Patient’s Medical History: "Two and a half years ago, my wife died as a result of malpractice by her physician, malpractice which was encouraged and endorsed by her HMO. A necessary surgery, one that she was entitled to receive under the provisions of her policy, was withheld because the system set up by the HMO offered financial incentives to her medical group to withhold expensive care. Ultimately, that decision allowed her cancer to spread, causing her years of extreme pain and suffering while she battled to hang on to her life."
VAN NUYS, CA — "Prior to her death, in an an effort to prevent others from becoming victims of similiar abuses, my wife decided to go public with what happened to her, and we filed a lawsuit against the doctors and the HMO. And unlike most Americans, I was allowed to bring this lawsuit, because I am a government employee, and that makes me exempt from the provisions of ERISA (the Employee Retirement Income Security Act). After the lawsuit was filed, we discovered that there was a mandatory arbitration clause attached to the HMO policy. We were never told about it when we were required by the County of Los Angeles to take the policy, and to my surprise, I discovered after the fact that when I signed a form allowing the County to automatically deduct the premium payments from my paycheck, that buried in the small print on that form was an agreement to submit claims to mandatory arbitration.
I’ve spent almost five years now fighting that clause, and so far the lower courts have twice upheld my family’s right to get a jury trial. But the HMO has appealed both times, and next week, we will once again litigate at the appellate level the question of whether or not we must submit to forced arbitration.
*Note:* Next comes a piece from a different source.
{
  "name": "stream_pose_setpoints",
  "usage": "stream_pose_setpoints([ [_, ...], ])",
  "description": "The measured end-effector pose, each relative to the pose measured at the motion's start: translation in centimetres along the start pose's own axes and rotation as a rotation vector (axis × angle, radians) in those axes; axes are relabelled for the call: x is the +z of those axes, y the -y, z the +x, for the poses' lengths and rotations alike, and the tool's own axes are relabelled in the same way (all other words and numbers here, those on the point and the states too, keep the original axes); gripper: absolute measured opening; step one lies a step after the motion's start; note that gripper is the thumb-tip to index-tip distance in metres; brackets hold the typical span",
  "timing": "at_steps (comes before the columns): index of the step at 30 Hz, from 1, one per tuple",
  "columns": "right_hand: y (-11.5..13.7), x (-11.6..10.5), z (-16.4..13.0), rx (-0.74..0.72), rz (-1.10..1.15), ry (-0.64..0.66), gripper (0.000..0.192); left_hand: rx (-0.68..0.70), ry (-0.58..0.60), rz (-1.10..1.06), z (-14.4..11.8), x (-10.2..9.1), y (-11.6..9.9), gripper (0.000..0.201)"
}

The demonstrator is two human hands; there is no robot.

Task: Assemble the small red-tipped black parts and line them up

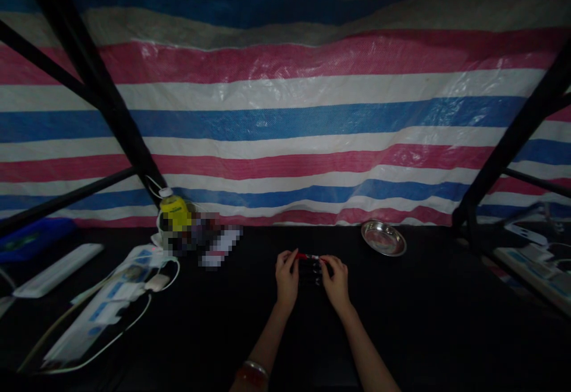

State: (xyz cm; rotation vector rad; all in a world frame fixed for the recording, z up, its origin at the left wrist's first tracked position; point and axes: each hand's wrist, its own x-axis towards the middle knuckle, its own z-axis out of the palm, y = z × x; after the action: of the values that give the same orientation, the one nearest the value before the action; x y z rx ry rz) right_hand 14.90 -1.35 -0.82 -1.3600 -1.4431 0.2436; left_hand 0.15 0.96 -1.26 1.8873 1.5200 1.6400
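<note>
Both hands meet at the middle of the black table. My left hand [286, 276] pinches the left end of a slim red pen [307, 256], which lies crosswise. My right hand [335, 279] has its fingers closed at the pen's right end, by a pale band. Just below it, between the hands, several dark pen-like sticks [310, 273] with shiny tips lie in a row. Their details are lost in the dark.
A round metal dish [383, 238] stands at the back right. To the left are a yellow bottle [175, 212], a blurred pale patch [222, 246] and a power strip [104, 309] with loose cables. Black frame bars [504, 148] rise before the striped sheet [312, 115].
</note>
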Motion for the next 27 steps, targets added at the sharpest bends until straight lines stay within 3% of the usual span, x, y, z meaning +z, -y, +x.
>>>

Arbitration is touted by the HMO as an inexpensive, quick way to resolve disputes. It’s supposed to be consumer friendly and a way to keep down the costs of medical premiums and medical care. The truth is, it is a system that insulates the HMOs from accountability for their abuses.
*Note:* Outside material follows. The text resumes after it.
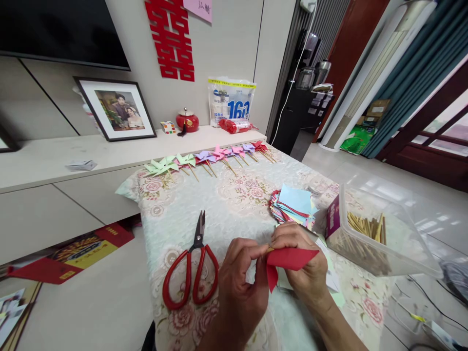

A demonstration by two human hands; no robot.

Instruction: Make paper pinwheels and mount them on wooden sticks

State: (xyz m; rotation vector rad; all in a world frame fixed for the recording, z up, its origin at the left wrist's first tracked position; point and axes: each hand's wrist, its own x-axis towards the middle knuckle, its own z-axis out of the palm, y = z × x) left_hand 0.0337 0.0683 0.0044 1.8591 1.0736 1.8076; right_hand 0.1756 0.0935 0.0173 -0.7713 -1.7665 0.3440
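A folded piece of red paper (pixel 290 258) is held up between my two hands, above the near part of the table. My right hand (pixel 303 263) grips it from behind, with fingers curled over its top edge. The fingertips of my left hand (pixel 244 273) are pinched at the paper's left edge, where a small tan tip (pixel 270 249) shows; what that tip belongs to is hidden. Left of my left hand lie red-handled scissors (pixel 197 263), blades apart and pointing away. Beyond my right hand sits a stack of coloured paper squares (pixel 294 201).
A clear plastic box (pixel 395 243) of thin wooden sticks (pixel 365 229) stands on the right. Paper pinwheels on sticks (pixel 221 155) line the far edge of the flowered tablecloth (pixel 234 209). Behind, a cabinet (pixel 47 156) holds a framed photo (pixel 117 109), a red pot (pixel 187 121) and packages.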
In my family’s situation, they are willing to delay and to do anything they can to prevent us from exercising our right to a jury trial, because they know they have liability and that a jury will punish them for what they’ve done.
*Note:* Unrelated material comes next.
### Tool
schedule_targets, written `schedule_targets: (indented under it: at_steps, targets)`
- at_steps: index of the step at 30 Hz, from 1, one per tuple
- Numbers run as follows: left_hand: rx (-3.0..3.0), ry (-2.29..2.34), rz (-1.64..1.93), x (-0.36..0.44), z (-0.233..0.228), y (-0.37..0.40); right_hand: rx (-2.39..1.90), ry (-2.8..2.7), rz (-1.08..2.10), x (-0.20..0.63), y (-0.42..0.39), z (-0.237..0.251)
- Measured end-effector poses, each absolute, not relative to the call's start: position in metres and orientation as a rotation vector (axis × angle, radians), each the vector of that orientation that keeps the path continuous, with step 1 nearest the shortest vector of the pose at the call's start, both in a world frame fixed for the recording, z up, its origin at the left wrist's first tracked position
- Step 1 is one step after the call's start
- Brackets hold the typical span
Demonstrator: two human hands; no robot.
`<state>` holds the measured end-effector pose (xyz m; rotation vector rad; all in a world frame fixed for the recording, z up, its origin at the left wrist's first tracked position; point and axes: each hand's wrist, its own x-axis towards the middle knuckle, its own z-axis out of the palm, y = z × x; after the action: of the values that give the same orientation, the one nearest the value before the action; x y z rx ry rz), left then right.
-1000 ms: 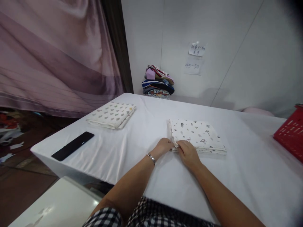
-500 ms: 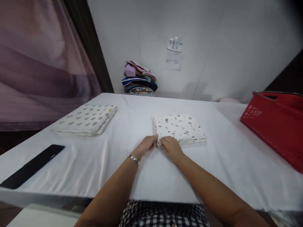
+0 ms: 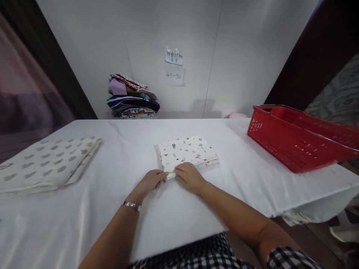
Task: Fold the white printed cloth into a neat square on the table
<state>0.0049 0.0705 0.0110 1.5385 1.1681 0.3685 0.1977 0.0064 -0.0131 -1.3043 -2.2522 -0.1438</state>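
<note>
A folded white cloth (image 3: 187,149) with small grey prints of palm trees and other motifs lies flat on the table in front of me. My left hand (image 3: 151,181), a silver bracelet at its wrist, pinches the near left corner between thumb and fingers. Just to the right, my right hand (image 3: 192,178) grips the near edge, fingertips on the top layer and thumb out of sight. Farther left rests a larger folded white cloth (image 3: 53,158) with grey leaf-like prints and a yellow spot; neither hand touches it.
A red plastic basket (image 3: 280,138) with metal handles stands at the right of the white-covered table (image 3: 126,149). Against the back wall is a stack of folded fabrics (image 3: 133,98). Two paper notes (image 3: 174,71) hang above. The table's near edge runs close to my body.
My view has turned to the right, bringing more of the basket in and taking the black strip out at left. My right hand has moved slightly away from the left along the cloth's near edge.
</note>
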Motion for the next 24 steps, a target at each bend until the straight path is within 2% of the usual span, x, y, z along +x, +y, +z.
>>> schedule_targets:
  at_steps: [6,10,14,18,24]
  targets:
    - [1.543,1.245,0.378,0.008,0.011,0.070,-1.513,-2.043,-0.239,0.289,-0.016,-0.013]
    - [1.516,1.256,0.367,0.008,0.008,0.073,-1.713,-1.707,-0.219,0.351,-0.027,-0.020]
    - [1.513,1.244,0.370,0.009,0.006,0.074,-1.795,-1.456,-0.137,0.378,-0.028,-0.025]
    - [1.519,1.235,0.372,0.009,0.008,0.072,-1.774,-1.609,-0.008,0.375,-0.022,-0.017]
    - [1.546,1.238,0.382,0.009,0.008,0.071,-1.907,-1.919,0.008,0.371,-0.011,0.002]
Their only chance to cover up the abuses inherent in the system they’ve created and forced upon the consumers in this state is to keep the litigation proceedings secret… and to do that, they have to get our case and others like it to arbitration… where quality of care violations are concealed from public scrutiny.
Arbitration is unfair in all cases where the HMO has been in collusion with the physicians to withhold patient care. It is unfair because injured parties only have one case in a lifetime while the HMO is in a position to select arbitrators on a regular basis. It doesn’t take a genius to recognize the obvious… that if an arbitrator wants to make a living by handling these cases, then the arbitrator will have to side most often with the HMO if they want to be selected again. That unfairness taints the system, and routinely results in small judgments against the HMO, even in the most egregious cases. HMOs have no fear about losing in arbitration, because the judgments tend to be so small that they are written off as the cost of doing business, and that eliminates any incentive for them to correct their abuses.
The proposed bill, AB 1751, would eliminate pre-dispute, binding arbitration. That will insure that those cases which go to arbitration are the ones that truly belong there. Those cases which are serious, the ones that the public needs to know about, would then be free to be litigated in open court, with the potential for damages that would force the HMOs and their doctors to be accountable for their actions."
— Peter Berman reports his own story.
FTCR will continue to fax daily a story of HMO Arbitration Abuse to educate the public on the need for reform. AB 1751 (Kuehl) makes HMO binding arbitration voluntary rather than mandatory.